I restarted my computer and then my saga began. The computer restarted fine, asked my password and entered the desktop, showing Safe Mode. But it was unusable – the wait cursor was spinning and I couldn’t do anything. I decided to wait. After one hour, nothing had happened, the cursor was still spinning.

I decided that the icons in my desktop didn’t worth the wait and decided to go back to normal mode. But how? With Ctrl-Alt-Del I could restart the computer and return to Safe mode again, but there was no way to return to normal mode. Pressing Shift while clicking on the “Restart” menu didn’t work – my computer was showing a message that there was no boot. I went to the boot options and selected the Uefi boot again and was back again to Safe mode (oh, no).

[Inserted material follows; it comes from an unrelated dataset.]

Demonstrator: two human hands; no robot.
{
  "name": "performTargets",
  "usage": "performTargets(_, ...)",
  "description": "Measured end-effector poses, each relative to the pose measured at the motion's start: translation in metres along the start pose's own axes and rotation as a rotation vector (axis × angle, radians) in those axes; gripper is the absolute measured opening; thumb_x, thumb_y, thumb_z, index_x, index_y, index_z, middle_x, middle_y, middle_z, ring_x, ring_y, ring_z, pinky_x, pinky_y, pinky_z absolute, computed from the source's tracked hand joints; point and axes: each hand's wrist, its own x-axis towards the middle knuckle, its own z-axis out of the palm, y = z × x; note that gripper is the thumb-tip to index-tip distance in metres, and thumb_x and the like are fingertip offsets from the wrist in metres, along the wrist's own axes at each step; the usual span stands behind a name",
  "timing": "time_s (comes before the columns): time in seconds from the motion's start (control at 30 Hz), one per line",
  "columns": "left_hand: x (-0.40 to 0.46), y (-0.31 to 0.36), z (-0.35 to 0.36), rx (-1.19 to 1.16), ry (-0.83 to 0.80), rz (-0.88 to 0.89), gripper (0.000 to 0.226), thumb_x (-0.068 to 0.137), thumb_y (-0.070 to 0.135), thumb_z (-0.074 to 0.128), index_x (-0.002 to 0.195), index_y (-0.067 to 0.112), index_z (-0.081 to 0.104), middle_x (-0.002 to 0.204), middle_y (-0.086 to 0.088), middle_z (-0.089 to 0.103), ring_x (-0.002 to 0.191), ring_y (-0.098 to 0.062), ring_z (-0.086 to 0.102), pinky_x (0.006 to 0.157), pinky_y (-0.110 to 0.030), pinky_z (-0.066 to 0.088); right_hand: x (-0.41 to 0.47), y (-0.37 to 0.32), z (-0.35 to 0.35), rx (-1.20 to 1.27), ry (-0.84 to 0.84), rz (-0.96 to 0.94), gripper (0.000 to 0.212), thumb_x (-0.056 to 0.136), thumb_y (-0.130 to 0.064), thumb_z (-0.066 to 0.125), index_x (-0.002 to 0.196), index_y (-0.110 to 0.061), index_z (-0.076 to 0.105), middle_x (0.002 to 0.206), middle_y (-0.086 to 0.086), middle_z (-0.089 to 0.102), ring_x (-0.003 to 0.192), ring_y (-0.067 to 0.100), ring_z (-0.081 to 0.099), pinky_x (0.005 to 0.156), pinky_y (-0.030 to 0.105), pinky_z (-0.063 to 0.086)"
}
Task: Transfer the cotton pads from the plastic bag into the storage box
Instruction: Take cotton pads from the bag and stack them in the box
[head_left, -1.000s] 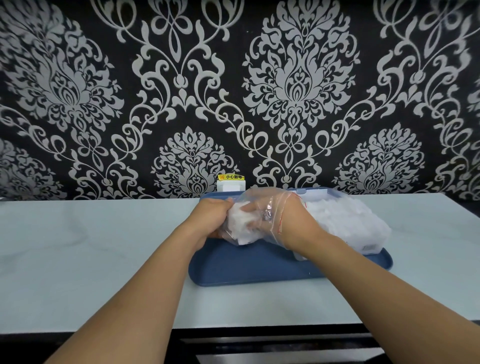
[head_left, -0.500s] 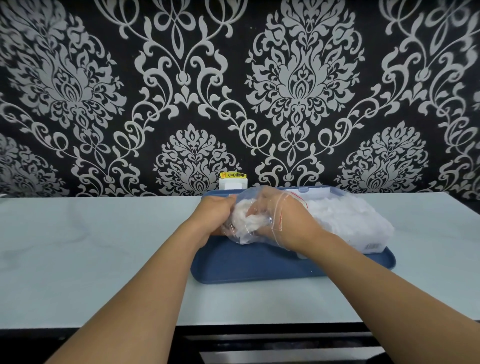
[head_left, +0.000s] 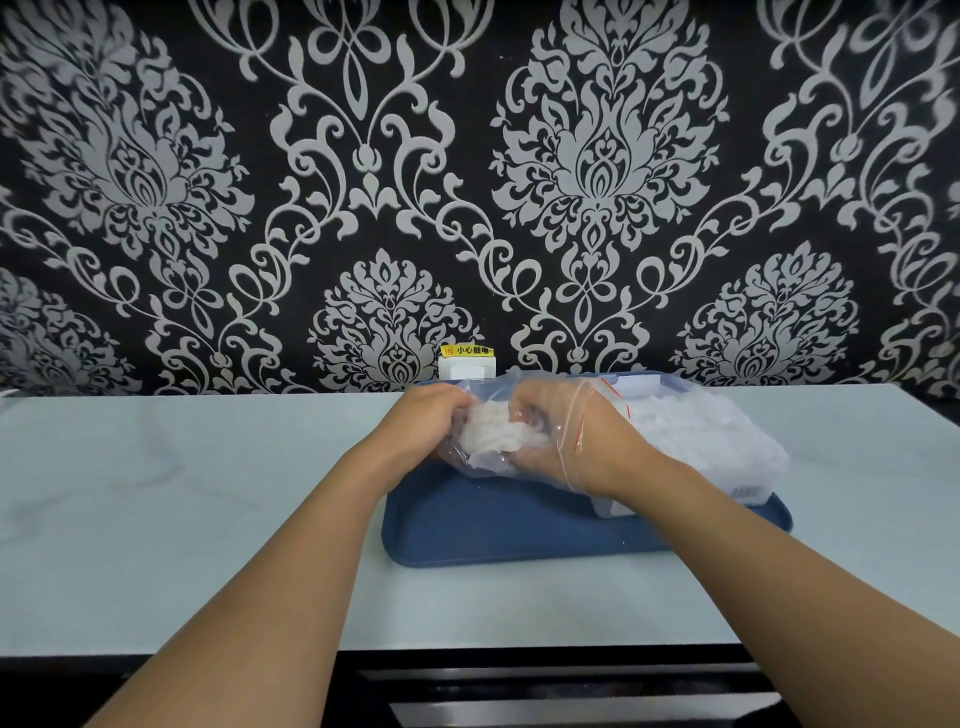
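Where a blue tray (head_left: 519, 525) sits on the pale counter (head_left: 208, 519), left hand (head_left: 423, 423) grips the plastic bag (head_left: 701, 441) outside; right hand (head_left: 561, 441), inside, clutches cotton pads (head_left: 493, 436).

plastic bag (head_left: 701, 441): clear, glossy | tray (head_left: 493, 525): matt blue | counter (head_left: 182, 493): smooth

A home interior, likely a kitchen or dining corner: black wallpaper (head_left: 218, 218) with a silver damask pattern rises behind a pale marble-look tabletop (head_left: 156, 519), and a white wall socket (head_left: 466, 368) with a yellow warning sticker (head_left: 466, 351) sits at the tabletop's far edge.
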Motion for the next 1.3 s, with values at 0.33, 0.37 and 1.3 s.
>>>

Then I thought – I have another computer with Windows 10, so I’ll make a recovery disk in a USB drive. It took more than one hour to make this recovery disk (I don’t know why did it take so long – Windows takes less than half hour to reinstall itself, but at that time I was becoming a little desperate). With the recovery disk, I booted my computer and it booted to recovery – good, at least I have hope. But there wasn’t any options to restore to normal mode. I tried to do a system restore, but it showed me a cryptic error message to select an operating system and nothing else.

I opened a command prompt and typed “bcdedit”, in the hope I could have some light – nothing, it just showed me an error message and no entries. I scanned all drives in the command prompt, but my C drive wasn’t there. My options were narrowing. Then, I thought I could create a bootable Windows disk in the USB drive and try to use it, if not to repair my Windows, at least to reinstall it (so you can see how desperate I was).

I downloaded the Windows ISO from the MSDN site (I have a subscription) and then downloaded the Windows USB tool from https://www.microsoft.com/en-us/download/windows-usb-dvd-download-tool and followed the instructions to create the USB. The ddownload of the ISO and creation of the bootable USB was way faster than creating the recovery drive.

I changed my computer boot to boot from the USB and there it was – the prompt to install. I went through the first screen and there was a prompt to Repair my computer:

Install

I clicked on it and now I tried a system restore again – It showed me the Windows 10 system and showed me a restore point. Now we’re running – I selected the restore point and it began to work and rebooted. When the system booted, I saw with despair that it was still on Safe Mode – it had done a system restore, but hadn’t changed the boot.

Back to the install drive again, I had now some hope – the repair in the drive was able to show me my system. So I opened the command prompt again and typed “bcdedit”. It showed me the entries, and the {default}  one was the one I was searching, it had the clause “safeboot Network” there. I had to delete it. Then, I typed:

bcdedit /deletevalue {default} safeboot

After seeing that the command was issued, I restarted the computer and there it was – normal mode again. After 4 hours of struggling with boots, recovery disks, and install usbs, I was back at where I had started – still no desktop icons, but happy again.

My conclusion? Safe mode in Windows 10 didn’t work for me. If it’s to be like that, it’s better to remove it. Recovery disks didn’t work either – slow to create and no use for it. The only thing that worked was the install disk – this one is precious – you should keep an USB drive with a copy of Windows ready to boot.

And did I solve my icons’ problem? Yes. After doing a good search (“show desktop icons windows 10 build 10547”), I saw that it was a bug in this build and saw the fix – press Shift-F10 to show the context menu. It worked!